Task prompt: Find all the lines in the material below with the word "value", and copy them.

Dataset section:
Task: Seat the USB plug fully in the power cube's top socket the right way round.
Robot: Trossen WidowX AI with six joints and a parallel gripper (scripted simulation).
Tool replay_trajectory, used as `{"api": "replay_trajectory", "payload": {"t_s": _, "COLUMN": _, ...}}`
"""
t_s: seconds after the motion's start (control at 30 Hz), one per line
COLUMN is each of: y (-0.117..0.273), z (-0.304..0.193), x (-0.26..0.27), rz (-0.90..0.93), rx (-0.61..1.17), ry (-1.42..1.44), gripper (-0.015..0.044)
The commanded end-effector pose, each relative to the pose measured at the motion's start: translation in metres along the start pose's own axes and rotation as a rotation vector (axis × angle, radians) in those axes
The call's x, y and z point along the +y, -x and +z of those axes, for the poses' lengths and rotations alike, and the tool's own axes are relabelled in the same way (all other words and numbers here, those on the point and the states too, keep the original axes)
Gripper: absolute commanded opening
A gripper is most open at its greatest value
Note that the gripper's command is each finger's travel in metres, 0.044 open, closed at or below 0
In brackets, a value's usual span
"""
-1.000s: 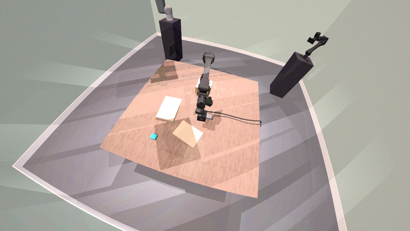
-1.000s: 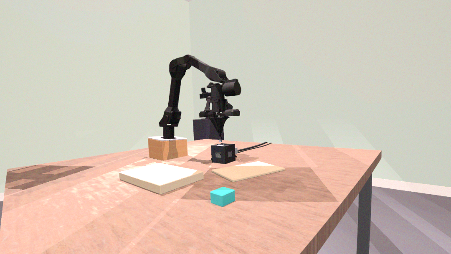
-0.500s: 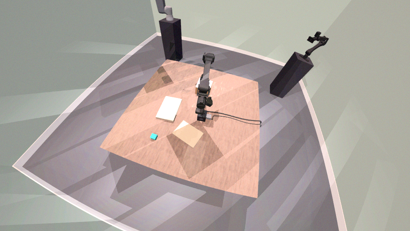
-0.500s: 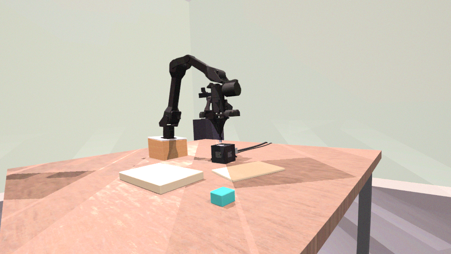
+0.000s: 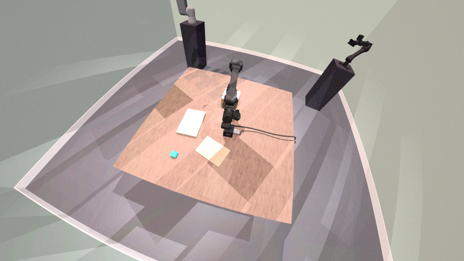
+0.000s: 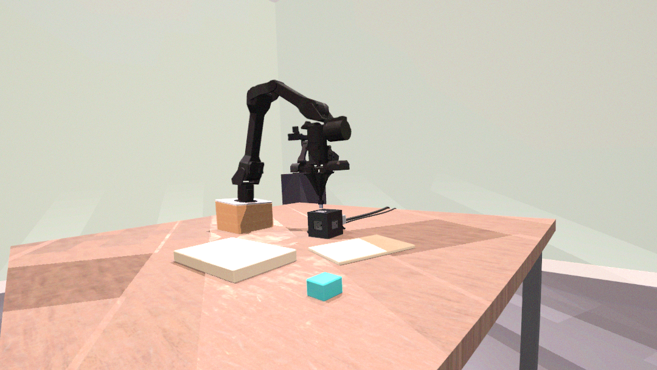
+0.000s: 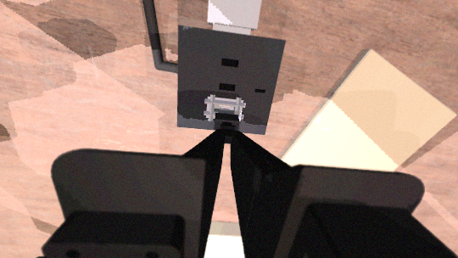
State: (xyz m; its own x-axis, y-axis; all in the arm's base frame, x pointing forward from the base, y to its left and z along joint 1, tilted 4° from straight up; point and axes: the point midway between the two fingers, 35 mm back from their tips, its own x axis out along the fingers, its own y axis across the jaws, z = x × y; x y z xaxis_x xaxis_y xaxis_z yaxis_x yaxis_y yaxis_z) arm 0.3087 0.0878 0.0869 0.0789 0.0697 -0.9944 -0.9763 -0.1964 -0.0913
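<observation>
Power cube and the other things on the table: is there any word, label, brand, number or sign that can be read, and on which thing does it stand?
None can be read in any view.
Power cube: only dark slots and the metal USB plug, no lettering.
White slab, thin board, teal block, wooden base block: plain faces.
</observation>
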Motion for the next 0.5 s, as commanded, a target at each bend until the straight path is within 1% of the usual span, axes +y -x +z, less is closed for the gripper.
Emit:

Response:
A gripper is most open at its greatest value
In brackets, a value's usual span

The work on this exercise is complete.